A federal appeals court has denied pleas by a Washington state county government that claims it has the right to block ICE deportations of illegal migrants to satisfy its liberal “sanctuary” policies.
On Tuesday, the Ninth Circuit Court of Appeals in California ruled against the “sanctuary” jurisdiction of King County, in Washington state, where county officials tried to prevent U.S. Immigration & Customs Enforcement (ICE) from using a local airport to facilitate deportations.
King County officials insisted that since they were a so-called “sanctuary” county, they could legally stop Immigration and Customs Enforcement (ICE) from using King County International Airport as a base to ship illegals out of the country.
The airport is close to a major ICE operations base outside of Seattle, and the office had been using the airport to facilitate deportations since 2012, however in 2019, King County Executive Dow Constantine doled out an executive order that made the airport off limits to ICE. The order caused ICE to shift its deportations elsewhere causing extra logistics and a corresponding rise in operating costs.
The then-Trump administration sued the county and maintained that deportation was a legal federal activity, and the county had no constitutional right to take away its use of an airport given to the county after WWII by the federal government and interfere in ICE deportation actions.

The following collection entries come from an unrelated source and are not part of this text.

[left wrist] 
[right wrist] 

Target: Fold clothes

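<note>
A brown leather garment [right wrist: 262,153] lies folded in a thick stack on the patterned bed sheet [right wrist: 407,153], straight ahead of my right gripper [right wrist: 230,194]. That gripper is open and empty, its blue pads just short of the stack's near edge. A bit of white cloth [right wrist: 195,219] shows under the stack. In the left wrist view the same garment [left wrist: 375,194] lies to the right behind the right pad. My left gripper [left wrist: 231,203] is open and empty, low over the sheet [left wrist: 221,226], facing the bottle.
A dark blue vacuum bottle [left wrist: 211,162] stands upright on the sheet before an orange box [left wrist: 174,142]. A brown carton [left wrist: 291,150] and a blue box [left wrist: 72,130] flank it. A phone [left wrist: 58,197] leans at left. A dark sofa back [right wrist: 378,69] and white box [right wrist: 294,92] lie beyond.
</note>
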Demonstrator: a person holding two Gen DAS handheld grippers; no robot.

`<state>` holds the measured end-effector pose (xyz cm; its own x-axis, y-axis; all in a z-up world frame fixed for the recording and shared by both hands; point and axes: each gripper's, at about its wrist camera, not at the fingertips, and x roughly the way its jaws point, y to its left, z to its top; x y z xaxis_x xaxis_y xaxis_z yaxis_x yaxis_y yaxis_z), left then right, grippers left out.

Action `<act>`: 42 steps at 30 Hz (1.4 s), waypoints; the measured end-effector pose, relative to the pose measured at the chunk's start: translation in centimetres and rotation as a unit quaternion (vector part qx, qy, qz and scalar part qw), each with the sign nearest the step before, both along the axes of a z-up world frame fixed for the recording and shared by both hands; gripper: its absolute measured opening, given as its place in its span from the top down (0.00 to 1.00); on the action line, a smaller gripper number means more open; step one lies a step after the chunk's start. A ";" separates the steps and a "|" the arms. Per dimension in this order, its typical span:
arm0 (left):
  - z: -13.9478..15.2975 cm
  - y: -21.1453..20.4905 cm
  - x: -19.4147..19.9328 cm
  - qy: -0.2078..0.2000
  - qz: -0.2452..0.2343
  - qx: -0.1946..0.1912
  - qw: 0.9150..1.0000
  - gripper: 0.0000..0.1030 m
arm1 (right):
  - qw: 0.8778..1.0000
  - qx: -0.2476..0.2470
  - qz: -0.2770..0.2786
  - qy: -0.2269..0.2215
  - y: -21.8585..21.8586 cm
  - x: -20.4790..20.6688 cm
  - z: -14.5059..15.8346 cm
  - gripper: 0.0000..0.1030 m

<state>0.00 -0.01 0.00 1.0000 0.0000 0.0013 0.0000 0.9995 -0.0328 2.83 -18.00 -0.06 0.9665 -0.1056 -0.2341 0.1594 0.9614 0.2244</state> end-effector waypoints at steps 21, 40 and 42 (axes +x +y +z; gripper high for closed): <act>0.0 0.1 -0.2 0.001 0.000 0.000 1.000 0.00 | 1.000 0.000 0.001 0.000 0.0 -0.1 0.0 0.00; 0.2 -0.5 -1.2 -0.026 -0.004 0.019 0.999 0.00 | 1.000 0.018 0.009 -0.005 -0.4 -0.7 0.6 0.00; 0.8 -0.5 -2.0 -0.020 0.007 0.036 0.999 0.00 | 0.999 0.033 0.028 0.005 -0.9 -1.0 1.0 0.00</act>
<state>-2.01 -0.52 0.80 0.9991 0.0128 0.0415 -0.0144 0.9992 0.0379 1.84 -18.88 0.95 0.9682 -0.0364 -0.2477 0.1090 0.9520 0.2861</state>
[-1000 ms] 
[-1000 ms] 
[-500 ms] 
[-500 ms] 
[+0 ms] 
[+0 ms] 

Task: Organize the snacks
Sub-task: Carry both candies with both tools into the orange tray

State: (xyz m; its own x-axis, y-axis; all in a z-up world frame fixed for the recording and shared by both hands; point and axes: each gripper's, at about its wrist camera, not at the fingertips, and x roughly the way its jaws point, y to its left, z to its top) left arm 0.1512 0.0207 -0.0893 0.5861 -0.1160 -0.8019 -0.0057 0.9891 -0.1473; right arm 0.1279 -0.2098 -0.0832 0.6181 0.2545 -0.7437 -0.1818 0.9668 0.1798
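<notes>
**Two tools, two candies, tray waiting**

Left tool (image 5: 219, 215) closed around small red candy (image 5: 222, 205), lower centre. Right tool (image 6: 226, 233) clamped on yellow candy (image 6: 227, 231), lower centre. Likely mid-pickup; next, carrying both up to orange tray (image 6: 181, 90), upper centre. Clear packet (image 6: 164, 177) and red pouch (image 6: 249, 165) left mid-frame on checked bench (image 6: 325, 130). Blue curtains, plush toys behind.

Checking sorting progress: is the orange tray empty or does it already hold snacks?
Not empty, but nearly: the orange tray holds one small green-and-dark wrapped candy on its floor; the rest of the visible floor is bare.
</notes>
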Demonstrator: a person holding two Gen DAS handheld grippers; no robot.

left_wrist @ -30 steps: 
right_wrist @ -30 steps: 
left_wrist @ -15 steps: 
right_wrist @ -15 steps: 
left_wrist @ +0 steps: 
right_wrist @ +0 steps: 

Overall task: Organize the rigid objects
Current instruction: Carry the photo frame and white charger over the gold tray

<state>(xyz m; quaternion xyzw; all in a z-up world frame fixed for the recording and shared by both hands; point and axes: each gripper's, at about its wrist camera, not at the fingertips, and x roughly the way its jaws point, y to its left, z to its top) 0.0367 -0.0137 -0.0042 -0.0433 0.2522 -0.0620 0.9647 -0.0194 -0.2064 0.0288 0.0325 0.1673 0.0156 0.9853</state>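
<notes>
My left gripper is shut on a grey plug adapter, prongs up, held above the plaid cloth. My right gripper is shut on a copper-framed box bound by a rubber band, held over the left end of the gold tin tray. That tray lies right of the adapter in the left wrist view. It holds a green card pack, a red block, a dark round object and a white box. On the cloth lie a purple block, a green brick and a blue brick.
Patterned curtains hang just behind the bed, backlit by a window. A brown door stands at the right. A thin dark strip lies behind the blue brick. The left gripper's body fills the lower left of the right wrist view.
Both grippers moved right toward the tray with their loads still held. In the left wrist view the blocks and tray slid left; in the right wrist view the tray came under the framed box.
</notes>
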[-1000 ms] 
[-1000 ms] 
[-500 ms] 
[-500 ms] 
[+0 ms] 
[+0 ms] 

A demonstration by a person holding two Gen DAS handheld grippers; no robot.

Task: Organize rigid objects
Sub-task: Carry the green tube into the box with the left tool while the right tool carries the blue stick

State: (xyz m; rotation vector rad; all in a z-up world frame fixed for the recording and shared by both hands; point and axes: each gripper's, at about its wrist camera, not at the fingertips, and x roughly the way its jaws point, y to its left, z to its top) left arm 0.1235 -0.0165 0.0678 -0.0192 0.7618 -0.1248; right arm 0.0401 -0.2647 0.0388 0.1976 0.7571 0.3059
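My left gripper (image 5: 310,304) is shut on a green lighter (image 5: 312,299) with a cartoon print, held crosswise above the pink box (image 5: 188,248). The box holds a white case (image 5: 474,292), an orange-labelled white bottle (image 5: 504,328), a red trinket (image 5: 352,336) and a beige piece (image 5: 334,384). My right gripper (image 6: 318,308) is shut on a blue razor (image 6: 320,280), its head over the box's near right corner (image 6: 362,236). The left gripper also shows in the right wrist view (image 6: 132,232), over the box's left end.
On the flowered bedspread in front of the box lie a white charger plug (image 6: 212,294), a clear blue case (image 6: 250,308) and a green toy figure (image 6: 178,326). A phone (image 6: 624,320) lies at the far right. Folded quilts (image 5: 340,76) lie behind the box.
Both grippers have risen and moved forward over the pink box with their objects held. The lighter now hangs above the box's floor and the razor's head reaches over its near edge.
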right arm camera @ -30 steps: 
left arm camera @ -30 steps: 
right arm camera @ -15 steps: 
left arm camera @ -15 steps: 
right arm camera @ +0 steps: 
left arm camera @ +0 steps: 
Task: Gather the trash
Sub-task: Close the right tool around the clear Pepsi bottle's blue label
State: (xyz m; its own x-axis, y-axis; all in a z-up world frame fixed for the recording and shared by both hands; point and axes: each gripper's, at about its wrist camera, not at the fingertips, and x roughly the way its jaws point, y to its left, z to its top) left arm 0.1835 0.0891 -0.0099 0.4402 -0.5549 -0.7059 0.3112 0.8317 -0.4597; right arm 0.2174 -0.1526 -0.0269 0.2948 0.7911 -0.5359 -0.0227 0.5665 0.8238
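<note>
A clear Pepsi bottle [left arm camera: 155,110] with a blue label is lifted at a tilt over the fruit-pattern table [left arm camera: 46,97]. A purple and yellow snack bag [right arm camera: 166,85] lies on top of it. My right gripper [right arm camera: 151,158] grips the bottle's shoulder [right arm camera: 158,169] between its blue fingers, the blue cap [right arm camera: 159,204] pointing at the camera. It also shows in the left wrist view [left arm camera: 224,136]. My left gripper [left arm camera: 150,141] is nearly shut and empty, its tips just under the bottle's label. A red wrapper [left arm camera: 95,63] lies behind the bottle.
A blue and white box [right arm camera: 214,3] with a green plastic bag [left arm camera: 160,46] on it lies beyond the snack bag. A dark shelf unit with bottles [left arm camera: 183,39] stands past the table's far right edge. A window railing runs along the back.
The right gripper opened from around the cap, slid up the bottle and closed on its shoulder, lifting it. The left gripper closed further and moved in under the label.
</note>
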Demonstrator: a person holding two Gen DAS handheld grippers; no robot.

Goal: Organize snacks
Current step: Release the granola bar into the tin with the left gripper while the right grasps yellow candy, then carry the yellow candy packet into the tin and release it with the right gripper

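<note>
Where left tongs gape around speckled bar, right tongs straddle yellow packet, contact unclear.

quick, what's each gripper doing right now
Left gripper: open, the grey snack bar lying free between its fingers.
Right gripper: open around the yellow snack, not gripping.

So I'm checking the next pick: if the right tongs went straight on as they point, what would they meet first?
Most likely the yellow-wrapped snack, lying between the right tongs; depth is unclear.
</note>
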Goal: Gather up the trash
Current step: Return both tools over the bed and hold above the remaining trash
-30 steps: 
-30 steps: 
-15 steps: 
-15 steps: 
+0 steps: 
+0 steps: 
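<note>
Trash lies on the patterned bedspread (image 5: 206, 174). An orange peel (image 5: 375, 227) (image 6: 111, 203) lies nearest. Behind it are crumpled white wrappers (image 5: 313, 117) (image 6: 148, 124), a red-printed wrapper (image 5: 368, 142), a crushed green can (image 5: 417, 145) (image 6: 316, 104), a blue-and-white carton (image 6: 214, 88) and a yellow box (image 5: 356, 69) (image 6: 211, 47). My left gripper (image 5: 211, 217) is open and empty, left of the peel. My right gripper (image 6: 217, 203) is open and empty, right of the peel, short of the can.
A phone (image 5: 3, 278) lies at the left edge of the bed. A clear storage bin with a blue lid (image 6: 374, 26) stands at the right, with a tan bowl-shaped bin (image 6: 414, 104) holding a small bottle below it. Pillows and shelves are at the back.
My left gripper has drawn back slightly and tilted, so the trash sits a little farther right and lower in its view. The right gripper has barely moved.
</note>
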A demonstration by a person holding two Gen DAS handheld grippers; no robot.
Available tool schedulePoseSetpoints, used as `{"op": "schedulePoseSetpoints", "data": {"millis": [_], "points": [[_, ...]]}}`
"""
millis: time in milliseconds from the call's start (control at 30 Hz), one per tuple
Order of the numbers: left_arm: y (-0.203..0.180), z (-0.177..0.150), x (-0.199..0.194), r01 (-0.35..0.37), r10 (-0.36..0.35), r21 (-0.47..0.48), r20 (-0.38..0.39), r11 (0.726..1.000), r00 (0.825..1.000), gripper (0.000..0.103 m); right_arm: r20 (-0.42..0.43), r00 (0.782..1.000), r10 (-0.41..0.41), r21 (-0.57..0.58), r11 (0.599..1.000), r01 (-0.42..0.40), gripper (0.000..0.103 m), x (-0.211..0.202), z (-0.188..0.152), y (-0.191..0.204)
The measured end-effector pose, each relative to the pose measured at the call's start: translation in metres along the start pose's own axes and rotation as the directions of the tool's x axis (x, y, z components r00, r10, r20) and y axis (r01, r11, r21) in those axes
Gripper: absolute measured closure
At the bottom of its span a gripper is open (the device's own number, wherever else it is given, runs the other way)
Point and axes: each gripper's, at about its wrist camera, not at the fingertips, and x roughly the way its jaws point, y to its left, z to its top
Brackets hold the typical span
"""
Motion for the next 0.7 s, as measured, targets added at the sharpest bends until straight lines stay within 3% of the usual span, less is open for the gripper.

In the case The United States v King County, Trump’s administration cited the Supremacy Clause’s intergovernmental immunity doctrine and a World War II-era Instrument of Transfer agreement allowing the federal government to use the airport in King County, Just the News reported.
Now, in this month’s 29-page ruling, the three-judge panel at the Ninth Circuit Court of Appeals unanimously agreed with the federal government and ruled against the county and its citing of its “sanctuary” policies as a basis to stop deportations.
In the decision, the judges ruled that the federal government had Article III standing to sue King County and “had two related concrete and individualized injuries.” One of those injuries is “the inability to conduct the charter flights – which has increased ICE’s operational costs – constituted a de facto injury that affected the United States in a particularized, individual way.”
The court added that the second injury was that it was obvious that if there was no county order, ICE would continue using the airport and that the injury it sustains by the county’s ban of airport use is “likely, as opposed to merely speculative.”
The county’s order violated the intergovernmental immunity doctrine because it “improperly regulated the way in which the federal government transported noncitizen detainees by preventing ICE from using private FBO contractors at Boeing Field, and on its face discriminated against the United States by singling out the federal government and its contractors for unfavorable treatment.”
This court, which is usually a bastion of left-wingery, essentially laughed the King County case right out of court with its ruling which is filled with stark language taking King County to task for it obviously flawed take on the law.
This order is notable as it is a major chink in the armor of so-called “sanctuary” jurisdictions that have thus far claimed they have an absolute right to interfere in immigration activities based on their supposition of “home rule,” or the idea they have a right to make their own local laws and regulations irrespective of federal rules and regulations.
This ruling could easily form as the basis to undermine a lot of the shady claims and rules put up by “sanctuary” cities, counties, and states, should those who oppose sanctuary policies choose to cite it at a precedent.